The most common structural chromosomal alterations in PCM are chromosome 1 aberrations including mostly 1p deletions and 1q amplifications. Isochromosome 1q translocations and “whole arm” or “jumping” 1q translocations are particularly complex. In jumping 1q rearrangements, the complete arm of 1q is the donor chromosome, while any other chromosome might be the recipient. Unbalanced whole-arm (jumping) per centric 1q translocations were found in multiple myeloma patients. 25 Two patients (5%) in this study had jumping translocation 1q, and 1 (2%) had isochromosome 1q.

An SP involves a solitary mass of monoclonal plasma cells in the bones or extramedullary tissues. According to research, it accounted for 5-10% of all plasma cell neoplasms. 28 The ratio of SP to total plasma cell tumors was higher in the current study (13.42%) than in previous studies because the current study was conducted at one of the referral cancer centers in Iran, where many patients with solitary tumors come for diagnostic workups, whereas patients with anemia typically go to general centers.

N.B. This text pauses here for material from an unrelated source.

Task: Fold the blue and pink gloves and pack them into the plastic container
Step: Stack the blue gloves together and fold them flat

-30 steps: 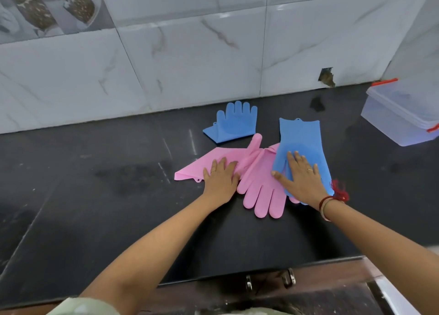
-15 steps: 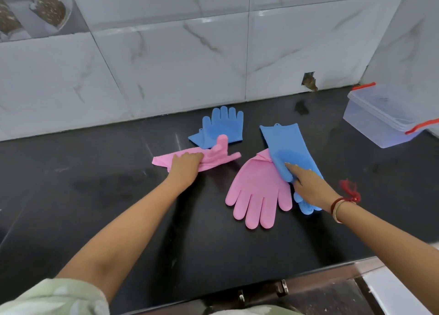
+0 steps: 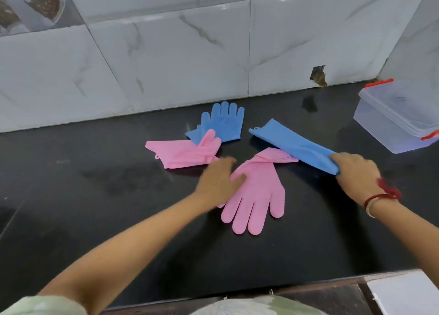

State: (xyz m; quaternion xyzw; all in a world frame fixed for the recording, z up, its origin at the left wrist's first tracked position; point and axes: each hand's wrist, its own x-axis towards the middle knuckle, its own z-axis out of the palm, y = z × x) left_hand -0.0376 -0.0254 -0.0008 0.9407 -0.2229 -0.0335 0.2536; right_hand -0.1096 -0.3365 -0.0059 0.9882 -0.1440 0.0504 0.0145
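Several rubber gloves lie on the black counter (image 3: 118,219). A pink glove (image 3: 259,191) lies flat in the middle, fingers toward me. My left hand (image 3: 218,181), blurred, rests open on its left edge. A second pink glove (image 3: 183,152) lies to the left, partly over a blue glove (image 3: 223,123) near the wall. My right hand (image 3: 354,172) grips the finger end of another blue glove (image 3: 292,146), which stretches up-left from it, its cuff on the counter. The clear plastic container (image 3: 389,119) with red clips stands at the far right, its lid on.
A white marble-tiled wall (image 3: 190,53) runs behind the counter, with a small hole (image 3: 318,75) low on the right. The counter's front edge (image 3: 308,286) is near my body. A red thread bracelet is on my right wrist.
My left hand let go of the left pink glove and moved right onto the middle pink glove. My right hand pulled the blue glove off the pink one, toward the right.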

In this study, we analyzed data from 56 individuals: 46 with bone SP (SBP), nine with extramedullary SP (EMP), and one with multiple bone SP (MSP). The median age at diagnosis was in the fifth decade of life, roughly eight years younger than the median age of MM diagnosis. The youngest patient with SBP in the vertebrae was eight years old, which indicated that the disease can strike at any age. The analysis of the literature confirmed our study’s median age at diagnosis of 50-60 years and male preponderance. 29 , 30 Ghiassi-Nejad and others conducted the largest epidemiologic retrospective analysis in the United States, evaluating patients from The National Cancer Database for Plasmacytoma between 2004 and 2013. 31 They reported that the studied patients were old and male predominated. As indicated in table 4, plasmacytoma in the vertebrae was found in 26/46 patients (56.52%), and SEP was more prevalent in the retroperitoneal/spinal extradural region (2/9 patients, 22.22%). The most common SBP locations in the current study were much the same as in previous investigations. Our analysis found different EMP locations than previous studies. This could be due to the our small sample size or upper respiratory SP patients being transferred to other tertiary hospitals for head and neck surgical cancer treatments. MSP was not commonly found in the literature. Basavaiah and others reported a case with MSP involving the L3 vertebra, right 10th rib, right scapula, bilateral shoulder, and posterior skull. 29

MGUS has the potential to develop into a malignant plasma cell neoplasm. In this study, we focused on patients with less than 10% monoclonal plasma cells, no CRAB features, and less than 3 g/dL of monoclonal protein. By analyzing the surgical pathology database, six individuals (1.43%) with MGUS were found. In a similar study, Ajise and others found MGUS in 2% of 100 consecutive patient samples evaluated for plasma cell neoplasms. In 2010, the IMWG standards set a 10% diagnostic criterion for multiple myeloma. 15 This limit prevented the misclassification of MGUS patients as PCM. 10% plasma cells was not a clear criterion for PCM. 8 According to Jalaeikhoo and others, 20% of individuals with 5-10% plasma cells in bone marrow biopsies might have PCM, especially when initial evaluations indicated an apparent M-spike in electrophoresis or the presence of two CRAB characteristics simultaneously. 32 Therefore, these patients should be investigated further.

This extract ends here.